On 2017-11-09 12:04 PM, Linus Torvalds wrote:
> On Thu, Nov 9, 2017 at 11:51 AM, Patrick McLean <chutzpah@xxxxxxxxxx> wrote:
>>
>> We do have CONFIG_GCC_PLUGIN_STRUCTLEAK and
>> CONFIG_GCC_PLUGIN_STRUCTLEAK_BYREF_ALL enabled on these boxes as well as
>> CONFIG_GCC_PLUGIN_RANDSTRUCT as you pointed out before.
>
> It might be worth just verifying without RANDSTRUCT in particular.
>
> And most obviously: if there is some module or part of the kernel that
> got compiled with a different seed for the randstruct hashing, that
> will break in nasty nasty ways. Your out-of-kernel module is the
> obvious suspect for something like that, but honestly, it could be
> some missing build dependency, or simply a missing special case in the
> plugin itself a missing __no_randomize_layout or any number of things.
>

We will check our fork against the in-kernel cp201x driver to make sure
we didn't miss anything, but it seems odd we would be hitting the issue
so consistently in the NFS code path, rather than somewhere in USB,
serial, or GPIO paths.

> So since you seem to be able to reproduce this _reasonably_ easily,
> it's definitely worth checking that it still reproduces even without
> the gcc plugins.

I haven't been able to reproduce it with RANDSTRUCT disabled (and
structleak enabled).
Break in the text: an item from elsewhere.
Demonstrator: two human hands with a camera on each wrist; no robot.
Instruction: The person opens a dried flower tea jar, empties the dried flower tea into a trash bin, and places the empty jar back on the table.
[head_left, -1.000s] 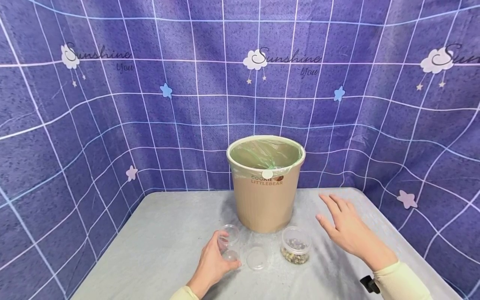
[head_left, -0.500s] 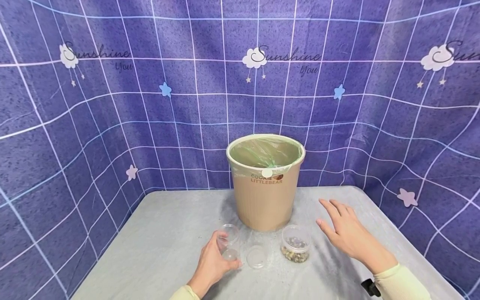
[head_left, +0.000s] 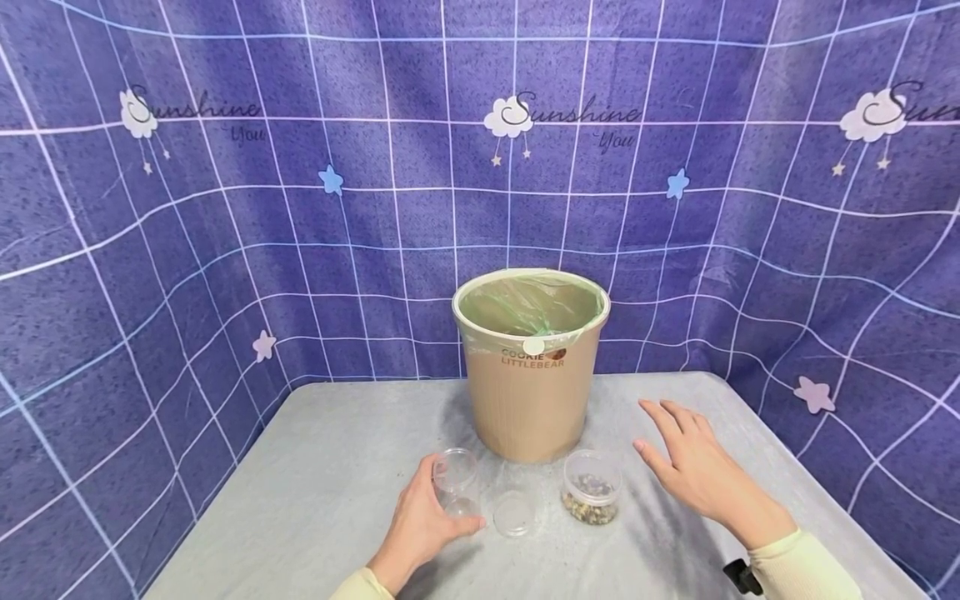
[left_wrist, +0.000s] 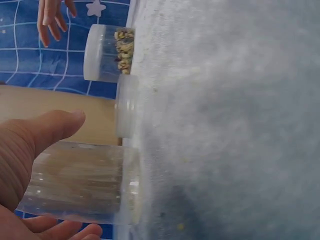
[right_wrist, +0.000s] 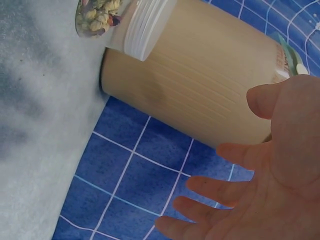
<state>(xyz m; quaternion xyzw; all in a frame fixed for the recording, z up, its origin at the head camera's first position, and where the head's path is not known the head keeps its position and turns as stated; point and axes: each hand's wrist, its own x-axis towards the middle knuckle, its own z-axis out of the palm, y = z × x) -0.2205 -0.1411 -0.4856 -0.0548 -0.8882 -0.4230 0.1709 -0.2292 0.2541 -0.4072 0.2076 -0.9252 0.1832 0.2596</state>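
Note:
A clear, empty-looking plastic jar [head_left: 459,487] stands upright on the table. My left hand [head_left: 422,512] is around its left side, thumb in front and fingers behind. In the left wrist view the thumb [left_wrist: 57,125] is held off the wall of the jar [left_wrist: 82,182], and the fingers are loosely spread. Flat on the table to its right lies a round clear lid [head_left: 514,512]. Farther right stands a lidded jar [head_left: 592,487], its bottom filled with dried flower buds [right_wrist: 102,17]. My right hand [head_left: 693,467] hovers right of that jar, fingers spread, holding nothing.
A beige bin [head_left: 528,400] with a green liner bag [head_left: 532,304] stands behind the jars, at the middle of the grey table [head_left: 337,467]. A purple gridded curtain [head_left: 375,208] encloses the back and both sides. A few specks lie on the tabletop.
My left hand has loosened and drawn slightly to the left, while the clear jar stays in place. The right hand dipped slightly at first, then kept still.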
I will keep trying for a little while more, but
evidence seems to be pointing to that.

Something must have changed since 4.13.8 to trigger this though. This
did not crop up at all until we tried 4.13.11, where it we saw it pretty
quickly. We have a pretty large number of machines running 4.13.6 with
RANDSTRUCT enabled and running a the same workload with many more
clients, and have not seen this bug at all.